▶ _REQUIRED ACTION_
Each line of the records below that holds "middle" should be returned.
Segment Start: RECORDS FOR THIS TASK
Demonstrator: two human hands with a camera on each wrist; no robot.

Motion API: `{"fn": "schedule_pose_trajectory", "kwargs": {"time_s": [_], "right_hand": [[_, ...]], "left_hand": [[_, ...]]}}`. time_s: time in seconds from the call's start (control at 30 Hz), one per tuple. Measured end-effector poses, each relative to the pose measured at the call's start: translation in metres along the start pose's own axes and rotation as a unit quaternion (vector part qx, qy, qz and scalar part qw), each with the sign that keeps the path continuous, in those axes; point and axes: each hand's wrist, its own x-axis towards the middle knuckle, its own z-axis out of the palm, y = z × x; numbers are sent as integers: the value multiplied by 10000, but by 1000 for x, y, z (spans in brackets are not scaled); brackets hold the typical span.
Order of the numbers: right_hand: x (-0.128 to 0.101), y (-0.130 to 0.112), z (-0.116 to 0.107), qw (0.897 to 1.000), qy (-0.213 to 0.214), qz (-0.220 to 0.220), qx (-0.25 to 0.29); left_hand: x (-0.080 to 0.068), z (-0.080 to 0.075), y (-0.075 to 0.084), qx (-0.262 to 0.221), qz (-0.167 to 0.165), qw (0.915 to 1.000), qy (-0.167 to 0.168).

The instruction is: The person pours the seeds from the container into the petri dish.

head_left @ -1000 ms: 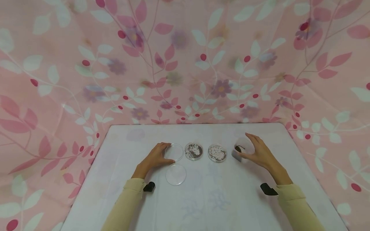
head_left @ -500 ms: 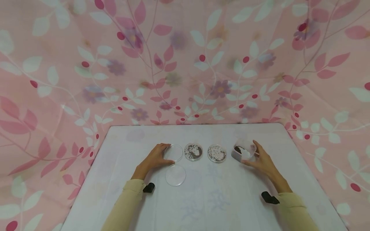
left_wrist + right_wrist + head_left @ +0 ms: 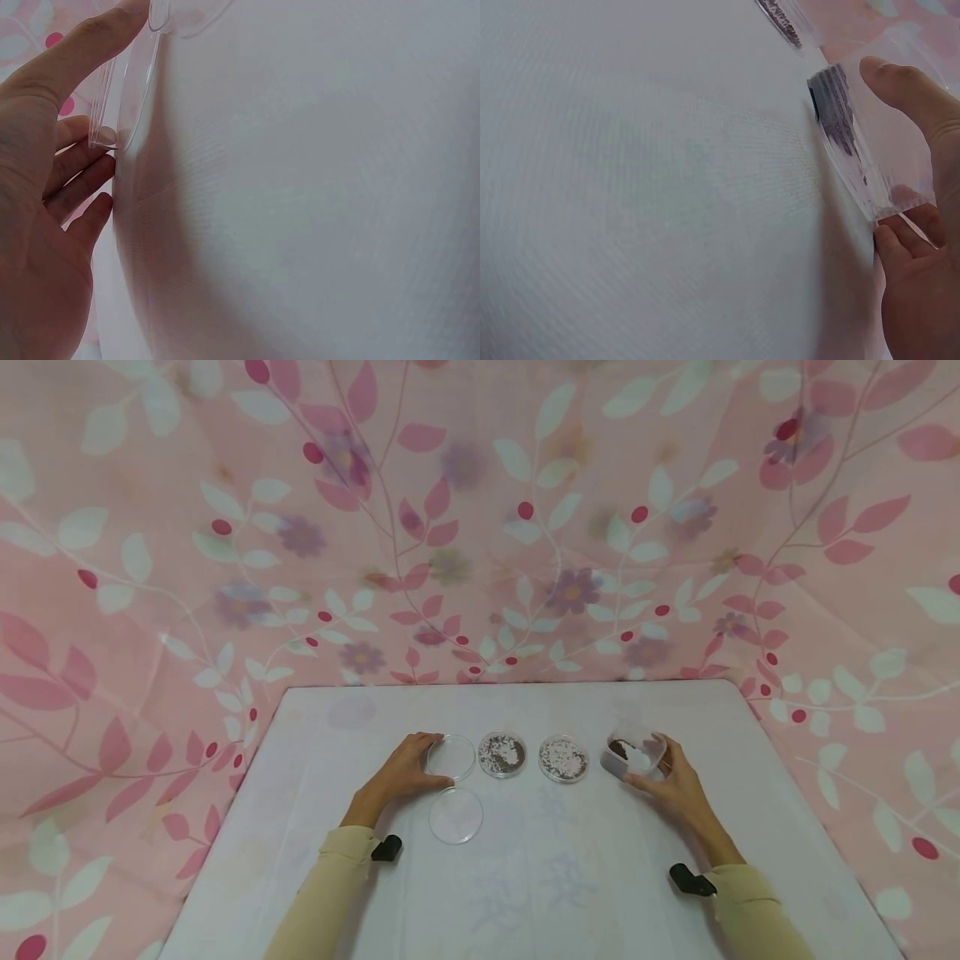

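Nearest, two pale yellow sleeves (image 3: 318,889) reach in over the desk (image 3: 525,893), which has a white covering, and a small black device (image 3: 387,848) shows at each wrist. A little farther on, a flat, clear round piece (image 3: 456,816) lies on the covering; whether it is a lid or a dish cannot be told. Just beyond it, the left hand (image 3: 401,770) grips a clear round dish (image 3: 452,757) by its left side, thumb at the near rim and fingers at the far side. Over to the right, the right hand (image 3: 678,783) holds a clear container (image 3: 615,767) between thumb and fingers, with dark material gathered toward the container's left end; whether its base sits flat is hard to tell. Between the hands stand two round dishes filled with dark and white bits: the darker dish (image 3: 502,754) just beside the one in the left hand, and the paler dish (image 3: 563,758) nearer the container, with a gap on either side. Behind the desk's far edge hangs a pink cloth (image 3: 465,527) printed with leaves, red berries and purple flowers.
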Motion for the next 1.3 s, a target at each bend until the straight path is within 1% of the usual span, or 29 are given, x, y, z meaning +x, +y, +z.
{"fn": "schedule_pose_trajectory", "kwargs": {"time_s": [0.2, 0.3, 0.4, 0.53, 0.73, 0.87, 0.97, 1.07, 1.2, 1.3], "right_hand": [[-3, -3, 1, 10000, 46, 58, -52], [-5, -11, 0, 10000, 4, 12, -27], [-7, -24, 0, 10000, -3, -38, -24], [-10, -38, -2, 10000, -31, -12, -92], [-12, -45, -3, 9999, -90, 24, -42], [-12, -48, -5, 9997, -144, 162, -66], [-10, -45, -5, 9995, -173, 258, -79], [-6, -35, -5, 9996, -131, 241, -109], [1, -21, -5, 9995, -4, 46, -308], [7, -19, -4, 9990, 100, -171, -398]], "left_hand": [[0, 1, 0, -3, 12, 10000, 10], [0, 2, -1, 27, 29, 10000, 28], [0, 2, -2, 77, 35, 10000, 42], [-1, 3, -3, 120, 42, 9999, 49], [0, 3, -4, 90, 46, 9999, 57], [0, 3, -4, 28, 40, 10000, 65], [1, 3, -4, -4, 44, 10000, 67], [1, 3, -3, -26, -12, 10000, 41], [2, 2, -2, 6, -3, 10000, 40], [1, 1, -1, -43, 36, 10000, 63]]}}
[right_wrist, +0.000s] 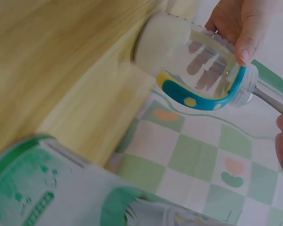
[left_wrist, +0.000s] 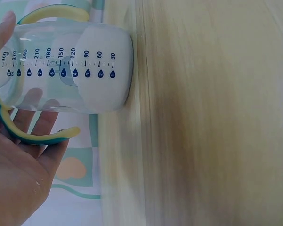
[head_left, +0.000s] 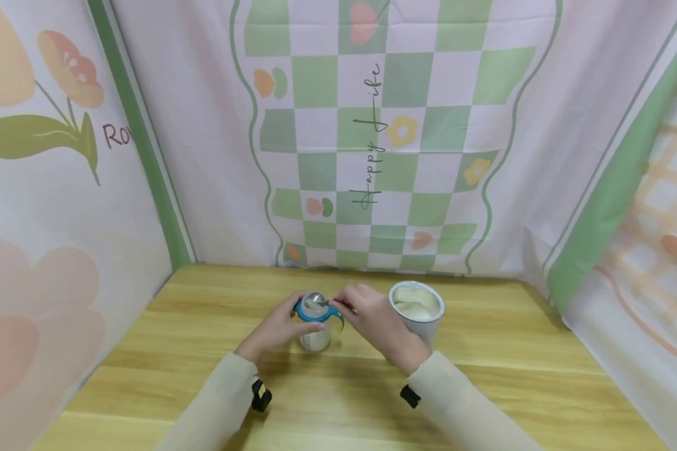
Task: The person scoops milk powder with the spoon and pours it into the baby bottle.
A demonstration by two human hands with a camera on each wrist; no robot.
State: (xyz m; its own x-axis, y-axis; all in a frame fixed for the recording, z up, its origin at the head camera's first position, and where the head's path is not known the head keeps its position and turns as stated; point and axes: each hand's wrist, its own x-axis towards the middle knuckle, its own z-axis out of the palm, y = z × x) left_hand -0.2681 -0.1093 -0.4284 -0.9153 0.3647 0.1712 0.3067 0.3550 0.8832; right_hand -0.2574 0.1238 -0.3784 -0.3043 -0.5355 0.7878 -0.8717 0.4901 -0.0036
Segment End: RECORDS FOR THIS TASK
▶ _RESPONSE TO THIS EXERCISE_
Motion API: `{"fn": "schedule_pose_trajectory", "kwargs": {"time_s": [_], "right_hand": [[_, ...]], "left_hand": [[_, ...]]}}`. time_s: time in seconds from the call's start (control at 30 Hz), one per tuple. Measured end-effector poses, each relative to the pose measured at the call's start: translation in metres along the start pose's own axes and rotation as a unit quaternion (vector part qx, qy, qz and scalar part qw), each with the sign that keeps the path continuous, in those axes; point and axes: each hand's wrist, its own x-axis towards the middle knuckle, its own z-axis out of the palm, y = z × x; numbers are sent as integers: the value multiplied by 10000, but by 1000 for x, y, z (spans in brackets are not scaled); brackets hold the typical span.
State: (xyz m; its own x-axis, y-axis; all in a frame fixed for the recording, z up, its origin at the head camera's first position, and where the head's path is not known the head keeps its position and turns as stated; point and axes: each hand's wrist, its own x-axis towards the middle knuckle, its own z-axis out of the palm, y = z × x) left_hand -0.2681 -0.1093 -0.4284 -0.9153 0.3647 0.1712 0.3067 0.3550 0.8832; right_hand -0.2574 0.1238 -0.3784 -0.3043 -0.5355 0.7878 -0.8717 0.4901 -0.0036

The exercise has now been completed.